Posted on:2002-09-13Degree:Ph.DType:Dissertation
University:Howard UniversityCandidate:Macias, Chanda LatriceFull Text:PDF
GTID:1464390011490864Subject:Biology
Abstract/Summary:
Prostate cancer is the second-leading cause of cancer death in men, as determined by Landis et al (1998). Thus, research on this devastating illness is both appropriate and necessary as the culture strives to find cures and other therapeutic methods for treatment. Additionally, such cancer has the propensity to metastasize to bone, further creating devastation for sufferers of the disease. Therefore, it is the aim of this research to foster greater understanding of the pathophysiology of the disease. In doing so, DU145 androgen independent prostate cancer cells were cultured upon a collagen type III matrix, which revealed both the morphological and attachment characteristics of this cell/cell and cell/matrix interactions. In order to understand the metastasis of prostate cancer to bone, hFOB 1.19 fetal osteoblast cell line was characterized on this collagen matrix.

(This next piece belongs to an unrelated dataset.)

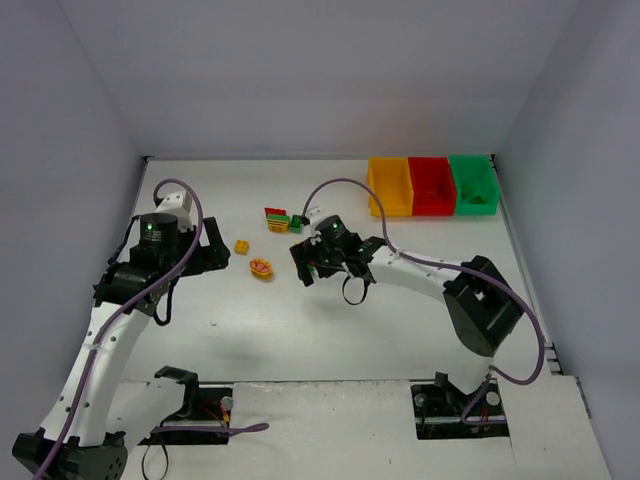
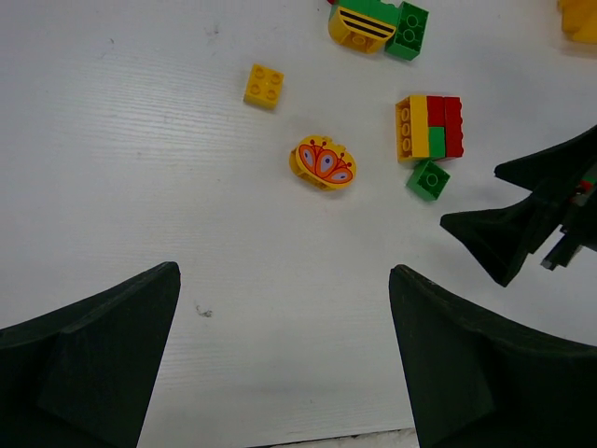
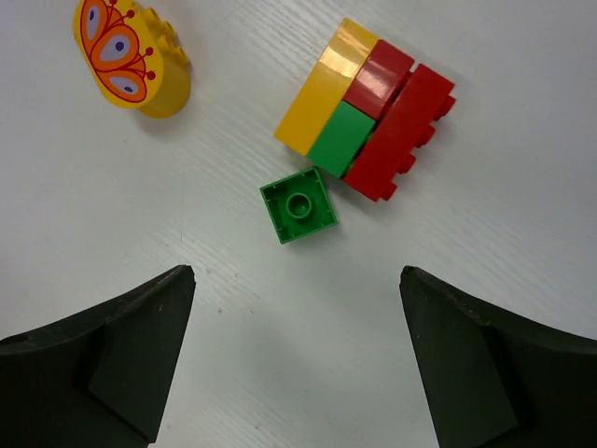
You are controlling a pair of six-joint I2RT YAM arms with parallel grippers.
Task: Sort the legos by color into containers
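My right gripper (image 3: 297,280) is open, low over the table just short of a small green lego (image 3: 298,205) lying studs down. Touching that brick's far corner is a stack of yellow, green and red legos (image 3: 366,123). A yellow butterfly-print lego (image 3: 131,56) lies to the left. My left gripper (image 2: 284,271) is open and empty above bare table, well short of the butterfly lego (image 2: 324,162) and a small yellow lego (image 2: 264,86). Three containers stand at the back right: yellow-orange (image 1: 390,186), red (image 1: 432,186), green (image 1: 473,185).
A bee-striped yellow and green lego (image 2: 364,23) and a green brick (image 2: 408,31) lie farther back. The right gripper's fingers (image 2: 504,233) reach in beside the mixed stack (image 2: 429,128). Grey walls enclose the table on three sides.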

The collagen matrix was then modified with demineralized bone particles, which contained bone morphogenetic proteins. Both matrices elicited polymorphic variations of both cell types, as well as specific growth and proliferation patterns, possibly induced by the integrin/FAK mediated signaling pathway. In addition, the demineralized bone matrix caused formation of osteoblast aggregates or clusters implicated by the bone morphogenetic proteins and the mediated signaling pathway. Finally, to understand the propensity of prostate cancer cells to metastasis to bone, both cell types were cultured on opposite sides of the type III collagen barrier.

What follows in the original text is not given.